- _WORK TO BE COMPLETED_
Please give the whole listing again word for word, and drop any pictures it holds.
** Opening SUPPLIED DATA block **
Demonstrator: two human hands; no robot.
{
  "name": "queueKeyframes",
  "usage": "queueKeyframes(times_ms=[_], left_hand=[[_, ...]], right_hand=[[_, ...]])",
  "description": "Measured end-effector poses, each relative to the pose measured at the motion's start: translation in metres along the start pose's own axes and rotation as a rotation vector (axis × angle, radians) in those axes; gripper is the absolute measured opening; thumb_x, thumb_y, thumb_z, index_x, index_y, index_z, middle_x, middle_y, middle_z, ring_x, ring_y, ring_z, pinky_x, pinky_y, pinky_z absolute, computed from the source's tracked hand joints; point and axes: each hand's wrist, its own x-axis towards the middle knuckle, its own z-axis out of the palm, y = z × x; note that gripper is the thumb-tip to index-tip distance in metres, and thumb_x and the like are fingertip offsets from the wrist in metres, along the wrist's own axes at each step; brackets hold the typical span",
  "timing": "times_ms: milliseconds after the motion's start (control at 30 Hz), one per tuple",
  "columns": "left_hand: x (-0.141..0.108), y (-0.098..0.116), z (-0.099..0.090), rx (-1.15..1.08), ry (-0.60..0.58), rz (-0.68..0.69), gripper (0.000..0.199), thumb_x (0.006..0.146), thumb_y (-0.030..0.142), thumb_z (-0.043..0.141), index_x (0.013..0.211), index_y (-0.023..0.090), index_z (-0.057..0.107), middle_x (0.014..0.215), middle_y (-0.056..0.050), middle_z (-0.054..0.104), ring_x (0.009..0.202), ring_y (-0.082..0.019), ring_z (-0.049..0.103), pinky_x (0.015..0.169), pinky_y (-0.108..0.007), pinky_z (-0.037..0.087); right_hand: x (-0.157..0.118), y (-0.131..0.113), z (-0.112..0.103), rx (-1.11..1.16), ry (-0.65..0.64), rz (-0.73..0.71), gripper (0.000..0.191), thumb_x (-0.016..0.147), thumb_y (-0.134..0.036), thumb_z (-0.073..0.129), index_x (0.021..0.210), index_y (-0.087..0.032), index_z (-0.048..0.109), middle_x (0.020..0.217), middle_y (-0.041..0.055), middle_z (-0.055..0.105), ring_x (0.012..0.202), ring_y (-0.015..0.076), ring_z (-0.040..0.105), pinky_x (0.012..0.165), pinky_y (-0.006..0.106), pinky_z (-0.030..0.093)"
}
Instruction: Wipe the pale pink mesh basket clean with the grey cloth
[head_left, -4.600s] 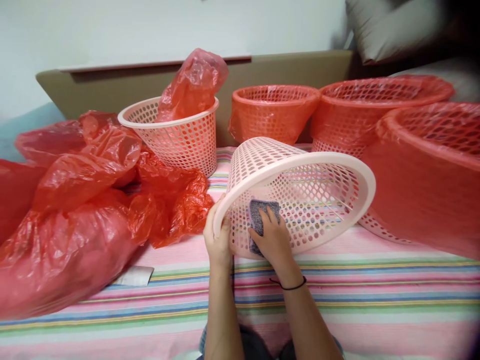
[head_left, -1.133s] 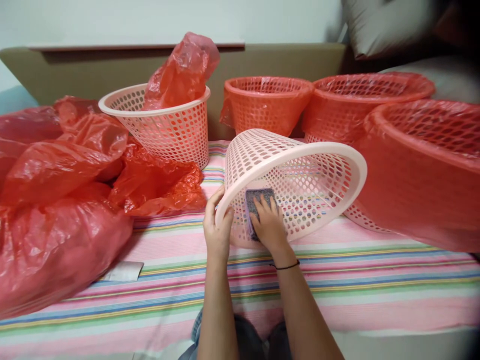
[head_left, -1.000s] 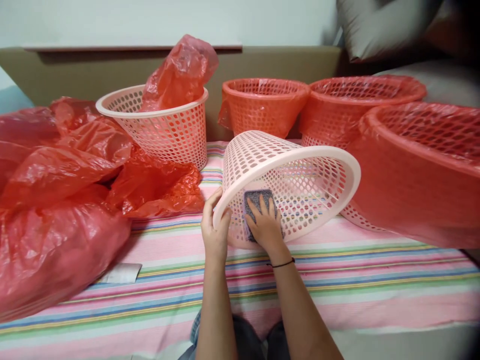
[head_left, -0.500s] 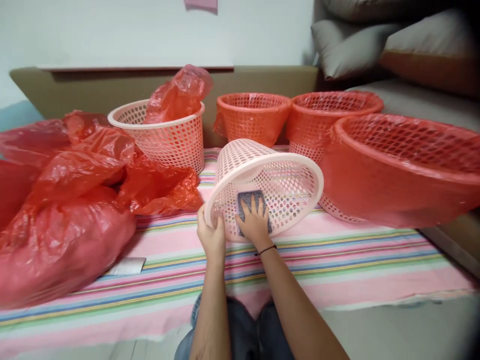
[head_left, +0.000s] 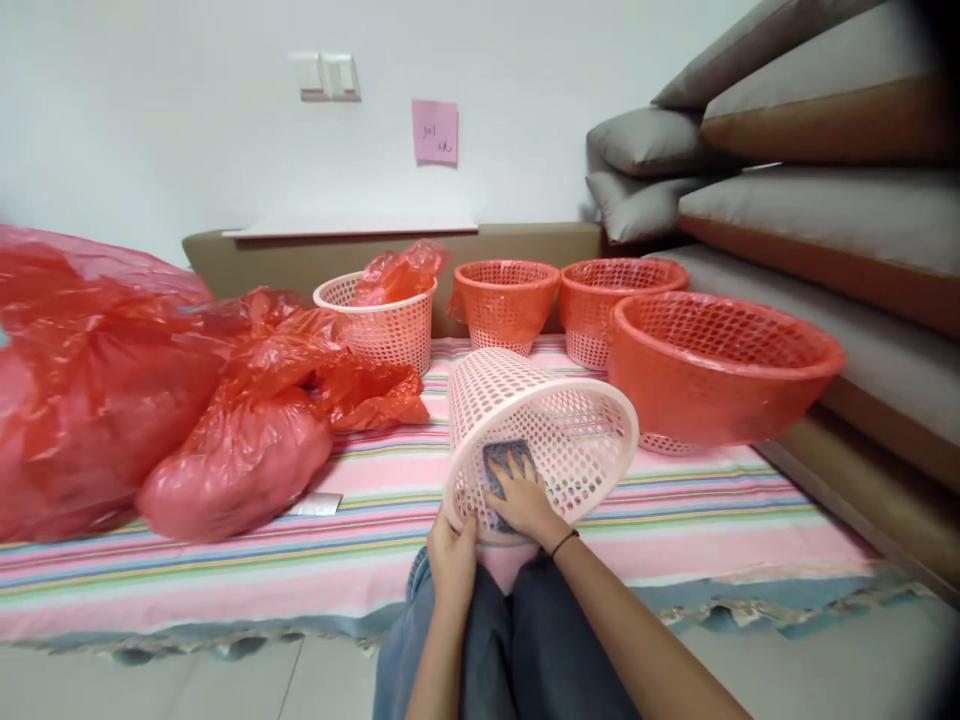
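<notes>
View has lifted, and the tilted basket now shows lower in it

Since the previous frame the camera's aim has risen, bringing the light switches (head_left: 326, 77) and all of the pink note (head_left: 435, 132) on the wall into sight, while the left hand (head_left: 451, 555) now grips lower on the basket's rim. The pale pink tilted basket (head_left: 491, 390) lies on its side on the striped cloth (head_left: 375, 590), its mouth turned toward the person's knees. The left hand is closed narrowly on the near left part of that rim, thumb showing inside. The right hand (head_left: 521, 495), with a dark band (head_left: 564, 542) at the wrist, reaches into the mouth, its fingers spread wide over a dark grey pad (head_left: 495, 455) that rests against the inner wall.

Behind the tilted basket, an upright pale basket (head_left: 390, 335) has a crumpled red bag (head_left: 401, 275) poking out of its top. To its right stand three baskets with red plastic over their rims: the back middle basket (head_left: 506, 300), the back right basket (head_left: 600, 300) and the near right basket (head_left: 712, 400). Red plastic bags (head_left: 97, 400) lie heaped on the left, with a small pale slip (head_left: 319, 504) sticking out beside them. Grey and brown cushions (head_left: 817, 210) are stacked at the right, near the wall
</notes>
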Motion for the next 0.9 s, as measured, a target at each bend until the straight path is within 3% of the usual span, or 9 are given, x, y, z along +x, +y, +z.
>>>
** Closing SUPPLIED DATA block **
- _SOLVED PROBLEM_
Demonstrator: two human hands; no robot.
{
  "name": "queueKeyframes",
  "usage": "queueKeyframes(times_ms=[_], left_hand=[[_, ...]], right_hand=[[_, ...]])",
  "description": "Measured end-effector poses, each relative to the pose measured at the motion's start: translation in metres along the start pose's own axes and rotation as a rotation vector (axis × angle, radians) in those axes; gripper is the absolute measured opening; thumb_x, thumb_y, thumb_z, index_x, index_y, index_z, middle_x, middle_y, middle_z, ring_x, ring_y, ring_z, pinky_x, pinky_y, pinky_z absolute, computed from the source's tracked hand joints; point and axes: each hand's wrist, its own x-axis towards the middle knuckle, its own z-axis out of the palm, y = z × x; note that gripper is the thumb-tip to index-tip distance in metres, and thumb_x and the like are fingertip offsets from the wrist in metres, along the wrist's own axes at each step; brackets hold the typical span",
  "timing": "times_ms: milliseconds after the motion's start (control at 30 Hz), one per tuple",
  "columns": "left_hand: x (-0.141..0.108), y (-0.098..0.116), z (-0.099..0.090), rx (-1.15..1.08), ry (-0.60..0.58), rz (-0.68..0.69), gripper (0.000..0.199), thumb_x (0.006..0.146), thumb_y (-0.030..0.142), thumb_z (-0.043..0.141), index_x (0.013..0.211), index_y (-0.023..0.090), index_z (-0.057..0.107), middle_x (0.014..0.215), middle_y (-0.056..0.050), middle_z (-0.054..0.104), ring_x (0.009..0.202), ring_y (-0.082..0.019), ring_z (-0.049..0.103), pinky_x (0.015..0.169), pinky_y (-0.108..0.007), pinky_z (-0.037..0.087); right_hand: x (-0.157..0.118), y (-0.131..0.113), z (-0.112..0.103), rx (-1.11..1.16), ry (-0.65..0.64), rz (-0.73..0.71), gripper (0.000..0.191), thumb_x (-0.016..0.147), thumb_y (-0.134..0.036), thumb_z (-0.073..0.129), index_x (0.021..0.210), index_y (-0.087..0.032), index_z (-0.048..0.109), middle_x (0.020..0.217), middle_y (-0.041..0.055), middle_z (-0.055..0.105), ring_x (0.012..0.202), ring_y (-0.015..0.076), ring_z (-0.040..0.105), pinky_x (0.012..0.165), pinky_y (-0.006..0.106), pinky_z (-0.030..0.093)"
}
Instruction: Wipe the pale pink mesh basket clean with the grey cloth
[head_left, -4.600s] 
[head_left, -1.133s] 
[head_left, -1.000s] 
[head_left, -0.500s] 
[head_left, +0.000s] 
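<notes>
View has lifted, and the tilted basket now shows lower in it

Since the previous frame the camera's aim has risen, bringing the light switches (head_left: 326, 77) and all of the pink note (head_left: 435, 132) on the wall into sight, while the left hand (head_left: 451, 555) now grips lower on the basket's rim. The pale pink tilted basket (head_left: 491, 390) lies on its side on the striped cloth (head_left: 375, 590), its mouth turned toward the person's knees. The left hand is closed narrowly on the near left part of that rim, thumb showing inside. The right hand (head_left: 521, 495), with a dark band (head_left: 564, 542) at the wrist, reaches into the mouth, its fingers spread wide over a dark grey pad (head_left: 495, 455) that rests against the inner wall.

Behind the tilted basket, an upright pale basket (head_left: 390, 335) has a crumpled red bag (head_left: 401, 275) poking out of its top. To its right stand three baskets with red plastic over their rims: the back middle basket (head_left: 506, 300), the back right basket (head_left: 600, 300) and the near right basket (head_left: 712, 400). Red plastic bags (head_left: 97, 400) lie heaped on the left, with a small pale slip (head_left: 319, 504) sticking out beside them. Grey and brown cushions (head_left: 817, 210) are stacked at the right, near the wall
</notes>
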Motion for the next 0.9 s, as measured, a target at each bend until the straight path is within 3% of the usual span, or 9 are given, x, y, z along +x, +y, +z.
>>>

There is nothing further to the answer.